=== Activity ===
Out of the data below, copy every line with the string "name".

=== Data excerpt ===

---+---

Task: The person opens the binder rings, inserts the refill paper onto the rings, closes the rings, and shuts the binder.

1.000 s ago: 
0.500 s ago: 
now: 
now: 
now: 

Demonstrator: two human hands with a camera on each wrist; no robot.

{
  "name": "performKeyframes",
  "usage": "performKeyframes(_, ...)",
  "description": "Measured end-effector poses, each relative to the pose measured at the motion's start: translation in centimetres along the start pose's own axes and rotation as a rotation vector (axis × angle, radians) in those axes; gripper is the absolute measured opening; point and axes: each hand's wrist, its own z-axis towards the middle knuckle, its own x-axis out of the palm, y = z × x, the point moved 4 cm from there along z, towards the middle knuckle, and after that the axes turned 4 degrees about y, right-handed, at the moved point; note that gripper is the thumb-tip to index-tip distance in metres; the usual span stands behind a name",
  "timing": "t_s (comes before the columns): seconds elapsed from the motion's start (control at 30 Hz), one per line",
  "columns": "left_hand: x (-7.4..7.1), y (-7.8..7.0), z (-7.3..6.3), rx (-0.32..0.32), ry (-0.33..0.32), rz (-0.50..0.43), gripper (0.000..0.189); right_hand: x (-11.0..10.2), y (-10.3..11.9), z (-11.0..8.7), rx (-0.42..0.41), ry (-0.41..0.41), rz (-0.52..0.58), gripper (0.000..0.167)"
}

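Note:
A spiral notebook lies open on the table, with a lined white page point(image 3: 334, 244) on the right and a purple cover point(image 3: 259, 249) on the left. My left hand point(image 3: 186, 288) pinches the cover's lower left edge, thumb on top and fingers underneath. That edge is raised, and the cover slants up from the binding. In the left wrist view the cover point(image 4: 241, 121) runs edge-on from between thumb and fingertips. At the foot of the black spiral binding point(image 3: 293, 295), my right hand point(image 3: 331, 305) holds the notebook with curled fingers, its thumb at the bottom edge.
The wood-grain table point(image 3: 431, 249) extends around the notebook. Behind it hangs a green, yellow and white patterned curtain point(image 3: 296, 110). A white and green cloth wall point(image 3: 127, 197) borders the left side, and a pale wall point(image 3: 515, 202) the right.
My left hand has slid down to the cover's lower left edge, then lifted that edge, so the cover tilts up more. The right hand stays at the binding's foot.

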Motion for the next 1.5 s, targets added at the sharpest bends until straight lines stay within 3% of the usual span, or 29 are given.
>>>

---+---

=== Result below ===
  "name": "performKeyframes",
  "description": "Measured end-effector poses, each relative to the pose measured at the motion's start: translation in centimetres along the start pose's own axes and rotation as a rotation vector (axis × angle, radians) in those axes; gripper is the absolute measured opening; point and axes: each hand's wrist, its own z-axis towards the middle knuckle, its own x-axis out of the palm, y = z × x, the point moved 4 cm from there along z, towards the middle knuckle, and after that the axes turned 4 degrees about y, right-handed, at the moved point; note that gripper is the thumb-tip to index-tip distance in metres; the usual span stands behind a name",

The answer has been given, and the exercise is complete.